We want to make the parent of the current directory the new current directory
* os.path.dirname() gets the parent directory
* os.chir() defines the new current directory

In [None]:
os.chdir(os.path.dirname(current_dir))
print("You set a new current directory")

Confirm the new current directory

In [None]:
current_dir = os.getcwd()
current_dir

---

# Data Profiling

## Schema validation

Check that data confirms to schema outlined in metadata

In [None]:
# Make sure to work on a copy of data

import pandas as pd
df_source_data=pd.read_csv("inputs/datasets/raw/house_prices_records.csv")
df=df_source_data.copy()
df.head(5)

There are 24 columns.
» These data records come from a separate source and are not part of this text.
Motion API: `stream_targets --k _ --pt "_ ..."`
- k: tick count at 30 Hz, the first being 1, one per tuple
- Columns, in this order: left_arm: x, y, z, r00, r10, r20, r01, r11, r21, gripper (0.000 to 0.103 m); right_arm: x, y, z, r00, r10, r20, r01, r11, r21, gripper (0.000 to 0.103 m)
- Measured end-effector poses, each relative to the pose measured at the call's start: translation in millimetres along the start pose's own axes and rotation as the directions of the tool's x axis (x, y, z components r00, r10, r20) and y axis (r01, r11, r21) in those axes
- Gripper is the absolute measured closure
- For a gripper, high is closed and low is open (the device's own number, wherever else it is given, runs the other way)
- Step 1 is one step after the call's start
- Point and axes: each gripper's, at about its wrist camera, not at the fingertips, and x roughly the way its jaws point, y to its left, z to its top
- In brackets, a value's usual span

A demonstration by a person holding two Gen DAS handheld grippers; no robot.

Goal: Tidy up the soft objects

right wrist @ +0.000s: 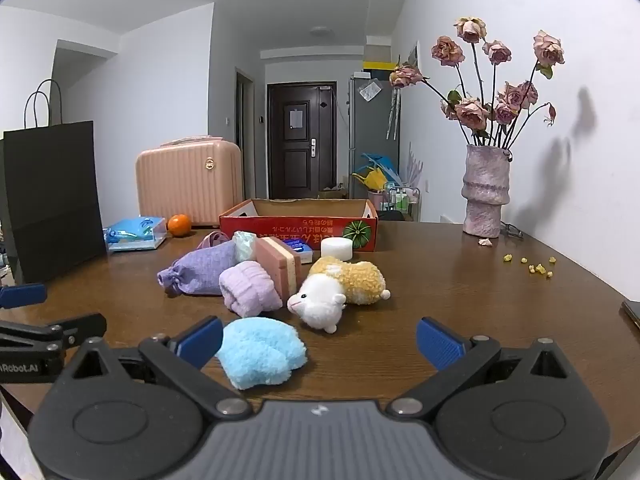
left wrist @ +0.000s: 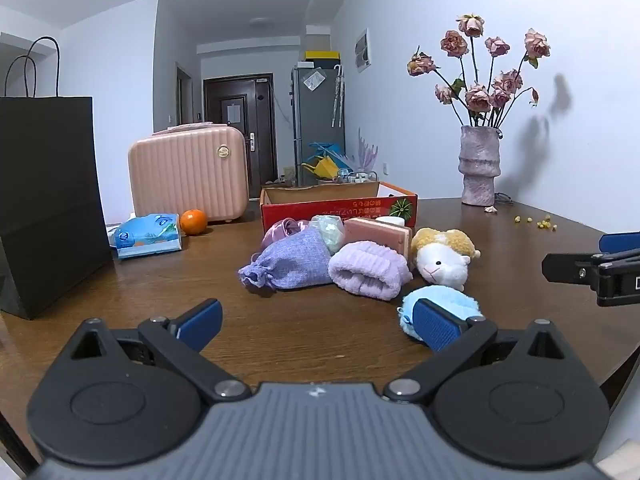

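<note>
A heap of soft things lies mid-table before a red cardboard box: a purple drawstring pouch, a lilac rolled towel, a pink sponge, a white-and-yellow plush sheep and a light blue fluffy cloth. My left gripper is open and empty, its right finger in front of the blue cloth. My right gripper is open and empty, the blue cloth beside its left finger.
A black paper bag stands at the left. A pink case, a tissue pack and an orange sit behind. A vase of dried roses stands at the back right.
</note>
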Motion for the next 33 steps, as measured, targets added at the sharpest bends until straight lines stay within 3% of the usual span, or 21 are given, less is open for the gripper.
stream_targets --k 33 --pt "-0.8 -0.7 -0.2 1.000 -0.014 0.000 0.014 1.000 -0.015 0.000 1.1 -0.3 -2.2 1.000 0.000 -0.008 0.000 1.000 0.000 0.000"
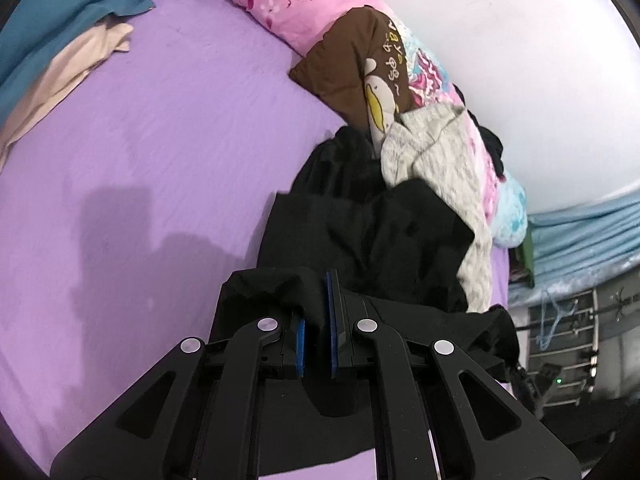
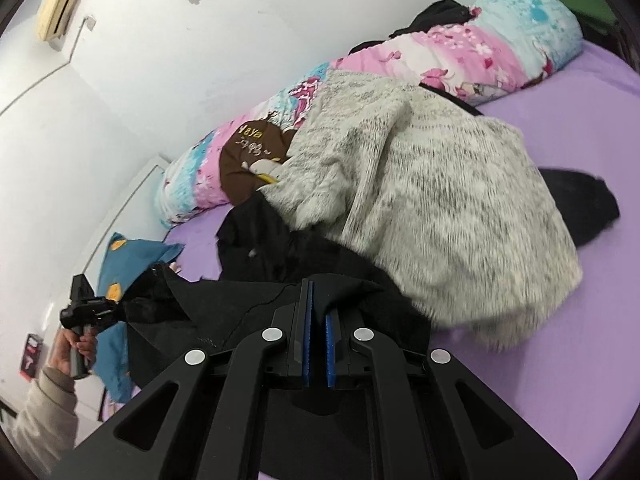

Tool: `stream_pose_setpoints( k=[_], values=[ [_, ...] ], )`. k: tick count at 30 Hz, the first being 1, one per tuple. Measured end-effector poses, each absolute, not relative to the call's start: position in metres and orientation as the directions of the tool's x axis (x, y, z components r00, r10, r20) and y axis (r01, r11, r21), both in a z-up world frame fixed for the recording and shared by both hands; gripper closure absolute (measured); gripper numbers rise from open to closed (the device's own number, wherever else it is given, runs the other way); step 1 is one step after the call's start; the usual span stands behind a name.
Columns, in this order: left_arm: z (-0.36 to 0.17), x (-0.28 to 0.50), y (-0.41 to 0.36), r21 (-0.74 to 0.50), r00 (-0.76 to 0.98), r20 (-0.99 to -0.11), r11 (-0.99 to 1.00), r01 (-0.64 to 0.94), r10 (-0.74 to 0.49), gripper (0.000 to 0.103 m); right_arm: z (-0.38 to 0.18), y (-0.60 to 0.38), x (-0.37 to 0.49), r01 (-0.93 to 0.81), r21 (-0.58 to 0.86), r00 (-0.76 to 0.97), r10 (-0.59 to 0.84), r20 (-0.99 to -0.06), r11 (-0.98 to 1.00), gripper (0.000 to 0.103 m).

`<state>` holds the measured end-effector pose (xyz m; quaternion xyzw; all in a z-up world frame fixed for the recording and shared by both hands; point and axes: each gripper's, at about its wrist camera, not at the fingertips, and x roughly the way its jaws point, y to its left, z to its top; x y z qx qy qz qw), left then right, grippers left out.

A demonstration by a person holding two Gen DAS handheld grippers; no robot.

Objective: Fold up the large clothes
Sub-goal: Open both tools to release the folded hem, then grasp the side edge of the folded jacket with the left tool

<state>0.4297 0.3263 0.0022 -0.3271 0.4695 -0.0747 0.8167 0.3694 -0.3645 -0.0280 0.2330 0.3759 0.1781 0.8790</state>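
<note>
The large black fabric garment is lifted at one edge between my two claws, the rest of it heaped on the purple bed sheet ahead of them. My left claw is clenched on a fold of that black cloth: the fabric drapes over its left blue pad and is pinched against the right one. My right claw grasps the same garment, its blue-padded fingers closed to a narrow slit with a peak of black cloth caught in it. From the right wrist view I see the left claw off to the far left, held in the person's left hand, with a corner of the black garment bunched at its tip and the cloth stretched between the two claws.

Just beyond the right claw, up and to the right, a fuzzy grey-white knitted sweater lies partly over the black garment. Farther right of it another dark piece of clothing rests on the sheet. Behind both, along the white wall, runs a rolled pink and blue floral quilt with a brown cartoon-print patch. Far left of the left claw lie a teal cloth and a beige cloth.
</note>
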Motion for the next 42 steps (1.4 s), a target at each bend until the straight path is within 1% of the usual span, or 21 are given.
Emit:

Column name description is provided in metadata for additional context. This can help determine data type.

## Initial Data profiling

In [None]:
from ydata_profiling import ProfileReport
profile = ProfileReport(df=df, minimal=True)
profile.to_notebook_iframe()

In [None]:
# Import lib to dispaly images
from PIL import Image
from IPython.display import display

In [None]:
img = Image.open('docs/images/profilereport_flags.jpg')
display(img)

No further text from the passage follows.